Dear May Company Shareholder:

Earlier this week you may have received supplemental proxy materials from The
May Department Stores Company in which management revealed its anxiety about our
shareholder proposal to eliminate the Company's poison pill.

WE THINK THERE ARE STILL A FEW KEY QUESTIONS THE COMPANY HAS FAILED TO ANSWER:

WHY HAS THE MAY COMPANY DISTRIBUTED A NEW PROXY CARD?

The Company didn't disclose in its supplemental proxy materials how it tried to
prevent you from voting on the anti-poison pill proposal at all. Even though May
Company management knew about the anti-poison pill proposal more than two months
ago, the Company's first card (solid white) didn't include the proposal--yet the
Company claimed it had the right to use this card to vote against it! After we
sued the Company in federal court to stop this attempt to take away our voting
rights, however, a new proxy card (white with red stripes) was distributed by
the Company, which contains the anti-poison pill proposal as item (E). We are
still fighting to stop the Company from trying to exercise its discretionary
authority to vote against the poison pill for shareholders who use its solid
white proxy card.

YOU MUST USE OUR BLUE CARD OR THE COMPANY'S WHITE CARD WITH RED STRIPES TO 
                             VOTE FOR PROPOSAL (E)

WHY IS THE COMPANY SO NERVOUS ABOUT ALLOWING THE SHAREHOLDERS TO VOTE ON OUR
ANTI-POISON PILL PROPOSAL?

In the last two weeks, 64% of the voting shareholders at Harrah's Entertainment,
Inc. and 60% of the voting shareholders at Fleming Companies approved similar
proposals designed to abolish the poison pill rights plan at those companies.
Also, numerous studies conclude that poison pills have a negative effect on
shareholder value.

MAY HAS NEVER ASKED ITS SHAREHOLDERS TO APPROVE THE POISON PILL--NOT WHEN IT WAS
ADOPTED IN 1986, NOR WHEN IT WAS EXTENDED FOR 10 YEARS IN 1994--ALTHOUGH IT
EASILY COULD HAVE DONE SO. We believe we know why: The shareholders would have
rejected the poison pill as the management-entrenching anti-takeover tool that
it is.
<PAGE>
 
May 6, 1997
Page 2


DOESN'T THE MAY COMPANY ALREADY HAVE ENOUGH ANTI-TAKEOVER DEFENSES?

The Company is already armed to the teeth against unsolicited takeover offers
with a full panoply of defensive measures.
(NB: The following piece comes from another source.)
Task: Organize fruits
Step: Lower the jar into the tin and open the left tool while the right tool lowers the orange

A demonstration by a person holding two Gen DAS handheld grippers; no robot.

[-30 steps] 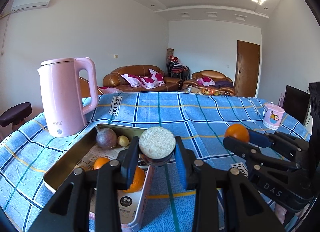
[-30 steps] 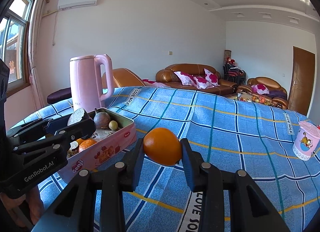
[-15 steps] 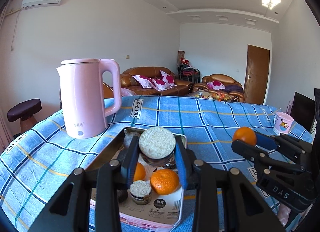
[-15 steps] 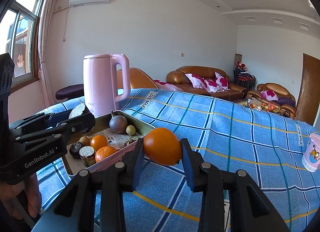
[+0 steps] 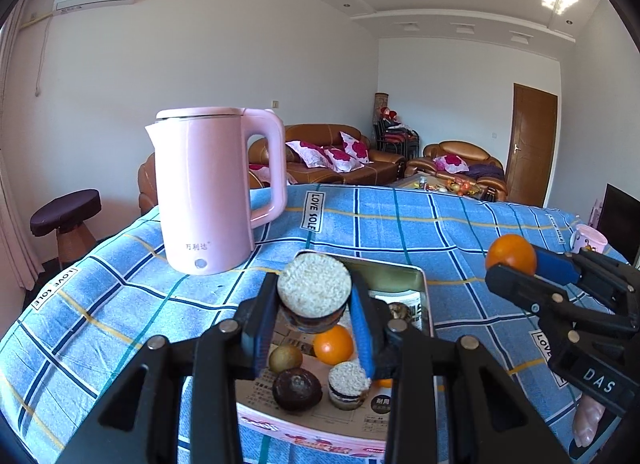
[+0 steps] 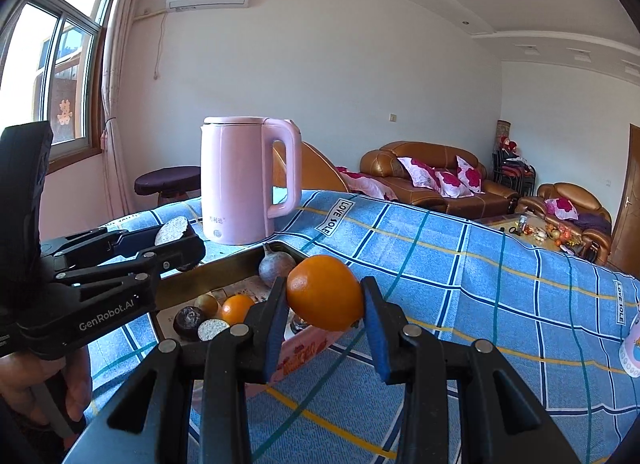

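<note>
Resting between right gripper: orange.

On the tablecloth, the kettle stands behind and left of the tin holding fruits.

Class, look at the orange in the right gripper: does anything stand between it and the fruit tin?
Nothing visible blocks the way. The orange, clamped in the right gripper, hangs in open air by the tin. The left gripper, holding a cut fruit half, hovers over the tin's middle, where fruit already lies.
</note>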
In its amended proxy materials, in a
section coyly entitled "Other Provisions," the Company admits that the following
devices "could make it more difficult for a third party to acquire the Company
on an unsolicited basis":

     .The Poison Pill
     .Classified Board of Directors
     .Inability of Shareholders to Call Special Meetings
     .No Effective Action by Written Consent (since consent must be unanimous)
     .Removal of Directors Only for Cause
     .66-2/3% Shareholder Approval Requirement for Business Combinations

And the Company fails to mention these additional undemocratic governance
features it has:

     .No Confidential Voting
     .No Cumulative Voting
     .Unequal Voting Rights--The Company's ESOP stock has 22 votes per share!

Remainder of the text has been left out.